In the data below, the answer is the run of lines from the line containing "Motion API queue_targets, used" through the line containing "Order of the", both included; print it exactly and nothing else.

• _Data to process_:
━━━━━━━━━━━━━━━━━━━━
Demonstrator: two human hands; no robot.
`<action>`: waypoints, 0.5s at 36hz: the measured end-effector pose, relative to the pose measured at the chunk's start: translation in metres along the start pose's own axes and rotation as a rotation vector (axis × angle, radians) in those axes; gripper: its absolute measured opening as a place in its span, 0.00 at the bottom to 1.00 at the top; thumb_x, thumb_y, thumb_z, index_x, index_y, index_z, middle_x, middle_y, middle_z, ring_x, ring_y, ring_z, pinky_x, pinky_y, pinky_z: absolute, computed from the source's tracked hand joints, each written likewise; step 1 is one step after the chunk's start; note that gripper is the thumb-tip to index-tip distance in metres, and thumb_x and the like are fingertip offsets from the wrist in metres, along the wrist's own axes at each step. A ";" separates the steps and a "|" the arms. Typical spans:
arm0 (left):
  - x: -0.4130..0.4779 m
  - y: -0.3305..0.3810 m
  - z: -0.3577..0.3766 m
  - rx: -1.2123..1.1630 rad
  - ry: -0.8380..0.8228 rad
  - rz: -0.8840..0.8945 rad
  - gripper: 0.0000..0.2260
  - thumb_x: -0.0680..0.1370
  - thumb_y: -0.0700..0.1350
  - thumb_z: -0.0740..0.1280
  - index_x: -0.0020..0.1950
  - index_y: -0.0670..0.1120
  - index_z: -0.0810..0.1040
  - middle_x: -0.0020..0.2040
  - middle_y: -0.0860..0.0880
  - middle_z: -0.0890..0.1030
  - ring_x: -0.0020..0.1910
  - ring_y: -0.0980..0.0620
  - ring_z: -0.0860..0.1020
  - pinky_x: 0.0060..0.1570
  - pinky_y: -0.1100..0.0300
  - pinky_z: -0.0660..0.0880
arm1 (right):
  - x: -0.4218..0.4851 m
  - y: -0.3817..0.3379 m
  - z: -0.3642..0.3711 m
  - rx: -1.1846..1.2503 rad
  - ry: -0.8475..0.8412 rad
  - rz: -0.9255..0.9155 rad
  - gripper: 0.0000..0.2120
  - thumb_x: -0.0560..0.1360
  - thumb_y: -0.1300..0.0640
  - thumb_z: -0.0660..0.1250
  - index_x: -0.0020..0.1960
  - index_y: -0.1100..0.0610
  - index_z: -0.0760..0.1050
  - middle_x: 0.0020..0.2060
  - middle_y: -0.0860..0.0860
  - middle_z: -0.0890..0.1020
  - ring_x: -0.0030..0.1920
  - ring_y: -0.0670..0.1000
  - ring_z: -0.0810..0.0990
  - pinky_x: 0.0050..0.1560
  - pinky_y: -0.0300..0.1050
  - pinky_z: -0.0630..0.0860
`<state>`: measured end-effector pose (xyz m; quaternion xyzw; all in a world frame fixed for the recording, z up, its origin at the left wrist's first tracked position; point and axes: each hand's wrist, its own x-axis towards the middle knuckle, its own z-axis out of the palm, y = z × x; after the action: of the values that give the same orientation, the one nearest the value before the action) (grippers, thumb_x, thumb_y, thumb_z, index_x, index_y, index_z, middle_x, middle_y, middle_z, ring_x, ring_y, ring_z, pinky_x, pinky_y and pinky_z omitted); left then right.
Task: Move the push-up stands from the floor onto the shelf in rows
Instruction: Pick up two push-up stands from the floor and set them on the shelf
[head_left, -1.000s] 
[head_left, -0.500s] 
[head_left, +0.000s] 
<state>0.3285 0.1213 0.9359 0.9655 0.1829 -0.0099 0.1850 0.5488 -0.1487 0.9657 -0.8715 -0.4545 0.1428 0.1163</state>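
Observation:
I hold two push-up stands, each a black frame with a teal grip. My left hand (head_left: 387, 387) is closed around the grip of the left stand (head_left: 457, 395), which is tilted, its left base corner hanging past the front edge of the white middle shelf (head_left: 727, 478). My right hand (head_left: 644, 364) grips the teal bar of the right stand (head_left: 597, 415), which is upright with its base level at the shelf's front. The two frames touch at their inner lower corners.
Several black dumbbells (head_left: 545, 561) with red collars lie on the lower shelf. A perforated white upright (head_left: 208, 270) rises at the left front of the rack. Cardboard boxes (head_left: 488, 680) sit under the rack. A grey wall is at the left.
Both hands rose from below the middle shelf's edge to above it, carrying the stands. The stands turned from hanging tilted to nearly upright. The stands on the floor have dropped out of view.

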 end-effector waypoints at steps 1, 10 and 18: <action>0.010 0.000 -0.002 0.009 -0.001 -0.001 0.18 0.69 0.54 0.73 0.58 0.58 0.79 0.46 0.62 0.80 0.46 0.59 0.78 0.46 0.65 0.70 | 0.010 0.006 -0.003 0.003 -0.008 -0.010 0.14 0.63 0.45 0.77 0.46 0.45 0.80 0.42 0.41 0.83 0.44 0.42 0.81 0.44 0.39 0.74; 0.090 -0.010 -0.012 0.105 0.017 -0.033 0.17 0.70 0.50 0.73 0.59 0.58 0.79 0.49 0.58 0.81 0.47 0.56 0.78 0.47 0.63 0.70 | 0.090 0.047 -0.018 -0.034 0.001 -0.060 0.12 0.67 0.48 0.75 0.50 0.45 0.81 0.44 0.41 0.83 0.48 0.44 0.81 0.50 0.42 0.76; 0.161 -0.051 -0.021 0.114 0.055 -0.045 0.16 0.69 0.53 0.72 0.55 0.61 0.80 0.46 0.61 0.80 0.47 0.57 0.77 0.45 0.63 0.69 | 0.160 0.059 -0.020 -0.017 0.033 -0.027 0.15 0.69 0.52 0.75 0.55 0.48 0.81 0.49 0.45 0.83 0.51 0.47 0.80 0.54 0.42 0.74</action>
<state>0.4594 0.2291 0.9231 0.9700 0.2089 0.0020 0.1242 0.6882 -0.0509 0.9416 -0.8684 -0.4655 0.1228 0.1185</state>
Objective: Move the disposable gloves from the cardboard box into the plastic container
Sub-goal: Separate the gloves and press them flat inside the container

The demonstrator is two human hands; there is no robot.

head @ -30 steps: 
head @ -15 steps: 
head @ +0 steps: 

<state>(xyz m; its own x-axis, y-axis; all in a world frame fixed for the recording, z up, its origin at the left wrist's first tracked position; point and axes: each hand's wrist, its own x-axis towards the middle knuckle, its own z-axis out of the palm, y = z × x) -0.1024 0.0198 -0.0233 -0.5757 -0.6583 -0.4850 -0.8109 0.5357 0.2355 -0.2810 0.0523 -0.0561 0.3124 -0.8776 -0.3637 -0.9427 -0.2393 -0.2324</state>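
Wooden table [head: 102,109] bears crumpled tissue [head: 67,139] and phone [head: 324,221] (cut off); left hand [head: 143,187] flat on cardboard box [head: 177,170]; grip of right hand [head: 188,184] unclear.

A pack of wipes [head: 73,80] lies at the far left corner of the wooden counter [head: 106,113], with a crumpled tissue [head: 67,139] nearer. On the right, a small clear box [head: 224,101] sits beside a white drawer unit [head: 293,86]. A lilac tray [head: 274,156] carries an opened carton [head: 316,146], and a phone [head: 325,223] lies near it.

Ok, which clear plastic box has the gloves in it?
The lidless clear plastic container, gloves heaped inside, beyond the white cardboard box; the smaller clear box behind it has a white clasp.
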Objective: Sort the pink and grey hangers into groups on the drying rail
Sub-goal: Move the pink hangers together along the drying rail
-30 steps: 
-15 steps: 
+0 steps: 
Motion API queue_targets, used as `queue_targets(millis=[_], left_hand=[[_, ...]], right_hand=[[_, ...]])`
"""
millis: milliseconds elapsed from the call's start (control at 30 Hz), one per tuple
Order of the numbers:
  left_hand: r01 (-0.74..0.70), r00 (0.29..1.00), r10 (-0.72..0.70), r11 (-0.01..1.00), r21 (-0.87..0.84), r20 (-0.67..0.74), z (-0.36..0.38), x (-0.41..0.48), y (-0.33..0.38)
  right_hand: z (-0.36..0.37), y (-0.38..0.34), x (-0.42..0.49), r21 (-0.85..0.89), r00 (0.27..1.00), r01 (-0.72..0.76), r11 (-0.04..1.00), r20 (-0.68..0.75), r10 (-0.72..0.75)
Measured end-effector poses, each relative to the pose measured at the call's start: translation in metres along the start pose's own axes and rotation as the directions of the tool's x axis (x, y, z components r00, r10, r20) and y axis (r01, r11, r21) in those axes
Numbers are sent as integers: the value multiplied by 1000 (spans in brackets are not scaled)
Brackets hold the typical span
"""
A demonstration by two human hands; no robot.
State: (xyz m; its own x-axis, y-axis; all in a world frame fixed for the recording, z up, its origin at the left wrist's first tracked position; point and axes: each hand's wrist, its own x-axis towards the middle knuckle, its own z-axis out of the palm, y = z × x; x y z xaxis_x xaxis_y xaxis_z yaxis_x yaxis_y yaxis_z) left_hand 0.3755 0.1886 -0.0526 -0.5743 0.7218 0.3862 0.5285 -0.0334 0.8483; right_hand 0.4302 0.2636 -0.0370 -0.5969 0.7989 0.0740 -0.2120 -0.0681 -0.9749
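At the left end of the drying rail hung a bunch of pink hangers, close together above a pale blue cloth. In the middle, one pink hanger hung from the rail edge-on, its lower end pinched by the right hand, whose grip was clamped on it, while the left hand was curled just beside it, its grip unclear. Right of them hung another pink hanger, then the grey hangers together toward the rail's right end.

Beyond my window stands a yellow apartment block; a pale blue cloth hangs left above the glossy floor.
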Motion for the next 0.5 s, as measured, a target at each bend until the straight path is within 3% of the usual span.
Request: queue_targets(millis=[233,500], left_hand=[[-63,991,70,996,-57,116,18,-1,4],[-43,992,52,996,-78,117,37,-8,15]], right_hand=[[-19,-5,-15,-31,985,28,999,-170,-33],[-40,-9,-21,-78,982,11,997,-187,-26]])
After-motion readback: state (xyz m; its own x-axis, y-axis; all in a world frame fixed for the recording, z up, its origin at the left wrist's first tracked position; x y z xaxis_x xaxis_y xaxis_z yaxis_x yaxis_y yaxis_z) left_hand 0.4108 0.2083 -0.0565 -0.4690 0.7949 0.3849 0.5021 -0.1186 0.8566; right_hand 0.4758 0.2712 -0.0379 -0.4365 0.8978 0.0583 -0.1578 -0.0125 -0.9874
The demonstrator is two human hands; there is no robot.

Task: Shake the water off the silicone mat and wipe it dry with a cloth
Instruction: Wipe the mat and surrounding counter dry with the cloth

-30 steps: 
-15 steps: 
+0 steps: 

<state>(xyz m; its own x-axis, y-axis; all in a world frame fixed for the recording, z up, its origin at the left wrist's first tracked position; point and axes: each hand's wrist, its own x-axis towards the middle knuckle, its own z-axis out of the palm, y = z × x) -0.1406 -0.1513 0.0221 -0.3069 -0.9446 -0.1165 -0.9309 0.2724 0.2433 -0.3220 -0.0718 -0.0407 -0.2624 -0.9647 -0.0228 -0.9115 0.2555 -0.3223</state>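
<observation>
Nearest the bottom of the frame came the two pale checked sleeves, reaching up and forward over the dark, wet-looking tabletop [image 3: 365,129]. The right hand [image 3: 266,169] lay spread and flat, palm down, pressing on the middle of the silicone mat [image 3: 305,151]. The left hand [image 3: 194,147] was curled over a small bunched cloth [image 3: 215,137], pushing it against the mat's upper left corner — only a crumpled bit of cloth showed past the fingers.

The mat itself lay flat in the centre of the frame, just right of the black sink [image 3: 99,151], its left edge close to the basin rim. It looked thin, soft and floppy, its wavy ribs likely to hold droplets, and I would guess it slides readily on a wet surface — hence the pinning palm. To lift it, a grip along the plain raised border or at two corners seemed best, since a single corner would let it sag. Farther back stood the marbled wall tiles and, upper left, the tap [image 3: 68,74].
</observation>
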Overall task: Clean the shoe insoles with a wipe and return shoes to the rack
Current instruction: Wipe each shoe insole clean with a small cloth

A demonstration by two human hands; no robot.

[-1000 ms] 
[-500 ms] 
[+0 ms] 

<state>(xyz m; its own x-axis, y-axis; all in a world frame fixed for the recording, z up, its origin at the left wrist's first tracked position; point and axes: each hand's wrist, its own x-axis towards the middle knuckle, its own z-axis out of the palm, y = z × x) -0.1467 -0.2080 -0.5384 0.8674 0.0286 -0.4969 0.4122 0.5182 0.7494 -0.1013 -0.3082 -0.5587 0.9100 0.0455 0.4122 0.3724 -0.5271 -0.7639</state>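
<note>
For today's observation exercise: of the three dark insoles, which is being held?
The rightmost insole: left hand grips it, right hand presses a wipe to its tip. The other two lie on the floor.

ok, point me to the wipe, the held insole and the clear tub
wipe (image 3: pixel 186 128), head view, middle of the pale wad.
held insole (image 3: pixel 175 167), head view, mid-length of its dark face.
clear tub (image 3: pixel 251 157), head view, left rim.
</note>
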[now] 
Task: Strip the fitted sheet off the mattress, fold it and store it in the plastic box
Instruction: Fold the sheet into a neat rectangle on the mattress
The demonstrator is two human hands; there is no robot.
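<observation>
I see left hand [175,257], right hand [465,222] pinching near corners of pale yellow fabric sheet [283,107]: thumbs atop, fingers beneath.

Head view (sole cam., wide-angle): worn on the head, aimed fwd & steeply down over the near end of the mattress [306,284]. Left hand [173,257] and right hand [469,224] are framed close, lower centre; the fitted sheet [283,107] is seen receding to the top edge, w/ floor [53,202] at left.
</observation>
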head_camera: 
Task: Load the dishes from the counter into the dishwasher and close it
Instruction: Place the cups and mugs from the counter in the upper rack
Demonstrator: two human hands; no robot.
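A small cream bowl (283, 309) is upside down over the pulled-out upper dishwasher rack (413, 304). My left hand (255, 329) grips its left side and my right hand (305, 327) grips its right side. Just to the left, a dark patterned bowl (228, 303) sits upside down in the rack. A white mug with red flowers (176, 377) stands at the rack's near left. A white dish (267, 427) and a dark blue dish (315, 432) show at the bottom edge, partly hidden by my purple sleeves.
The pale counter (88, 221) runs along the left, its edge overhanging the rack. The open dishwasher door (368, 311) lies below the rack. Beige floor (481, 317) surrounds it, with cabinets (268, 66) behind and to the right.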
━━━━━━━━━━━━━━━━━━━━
• _Response to this exercise_:
Motion API queue_targets, used as `queue_targets(millis=[_], left_hand=[[_, ...]], right_hand=[[_, ...]])`
"""
millis: milliseconds elapsed from the call's start (control at 30 Hz), one per tuple
Order of the numbers:

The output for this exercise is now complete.